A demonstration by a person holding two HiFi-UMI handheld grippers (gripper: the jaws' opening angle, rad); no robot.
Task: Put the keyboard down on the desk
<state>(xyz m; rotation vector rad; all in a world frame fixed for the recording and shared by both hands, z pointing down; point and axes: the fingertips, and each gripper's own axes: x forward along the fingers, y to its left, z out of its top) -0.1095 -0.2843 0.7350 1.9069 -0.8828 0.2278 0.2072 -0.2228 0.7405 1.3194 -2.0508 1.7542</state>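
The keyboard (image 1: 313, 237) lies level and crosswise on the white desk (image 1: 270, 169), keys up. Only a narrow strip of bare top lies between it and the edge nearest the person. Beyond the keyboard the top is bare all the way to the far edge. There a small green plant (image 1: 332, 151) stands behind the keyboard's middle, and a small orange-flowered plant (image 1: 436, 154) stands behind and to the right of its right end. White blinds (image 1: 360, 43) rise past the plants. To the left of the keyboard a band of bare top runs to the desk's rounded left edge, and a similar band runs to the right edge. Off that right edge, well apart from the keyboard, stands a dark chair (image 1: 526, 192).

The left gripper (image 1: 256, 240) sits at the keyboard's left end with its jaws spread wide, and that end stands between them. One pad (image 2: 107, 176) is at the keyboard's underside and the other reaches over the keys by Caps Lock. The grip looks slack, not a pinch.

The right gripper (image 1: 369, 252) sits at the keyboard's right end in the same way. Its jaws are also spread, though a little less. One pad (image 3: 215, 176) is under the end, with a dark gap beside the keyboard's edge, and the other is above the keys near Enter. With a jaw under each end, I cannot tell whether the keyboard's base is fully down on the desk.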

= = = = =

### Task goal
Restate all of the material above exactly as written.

### Solution to the problem
A demonstration by a person holding two HiFi-UMI handheld grippers (gripper: the jaws' opening angle, rad); no robot.
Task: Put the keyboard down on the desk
<state>(xyz m; rotation vector rad; all in a world frame fixed for the recording and shared by both hands, z pointing down; point and axes: the fingertips, and each gripper's own axes: x forward along the fingers, y to its left, z out of its top) -0.1095 -0.2843 0.7350 1.9069 -0.8828 0.2278 0.2072 -0.2228 0.7405 1.3194 -2.0508 1.7542</state>
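The keyboard (image 1: 313, 237) lies level and crosswise on the white desk (image 1: 270, 169), keys up. Only a narrow strip of bare top lies between it and the edge nearest the person. Beyond the keyboard the top is bare all the way to the far edge. There a small green plant (image 1: 332, 151) stands behind the keyboard's middle, and a small orange-flowered plant (image 1: 436, 154) stands behind and to the right of its right end. White blinds (image 1: 360, 43) rise past the plants. To the left of the keyboard a band of bare top runs to the desk's rounded left edge, and a similar band runs to the right edge. Off that right edge, well apart from the keyboard, stands a dark chair (image 1: 526, 192).

The left gripper (image 1: 256, 240) sits at the keyboard's left end with its jaws spread wide, and that end stands between them. One pad (image 2: 107, 176) is at the keyboard's underside and the other reaches over the keys by Caps Lock. The grip looks slack, not a pinch.

The right gripper (image 1: 369, 252) sits at the keyboard's right end in the same way. Its jaws are also spread, though a little less. One pad (image 3: 215, 176) is under the end, with a dark gap beside the keyboard's edge, and the other is above the keys near Enter. With a jaw under each end, I cannot tell whether the keyboard's base is fully down on the desk.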

The response is complete as it stands.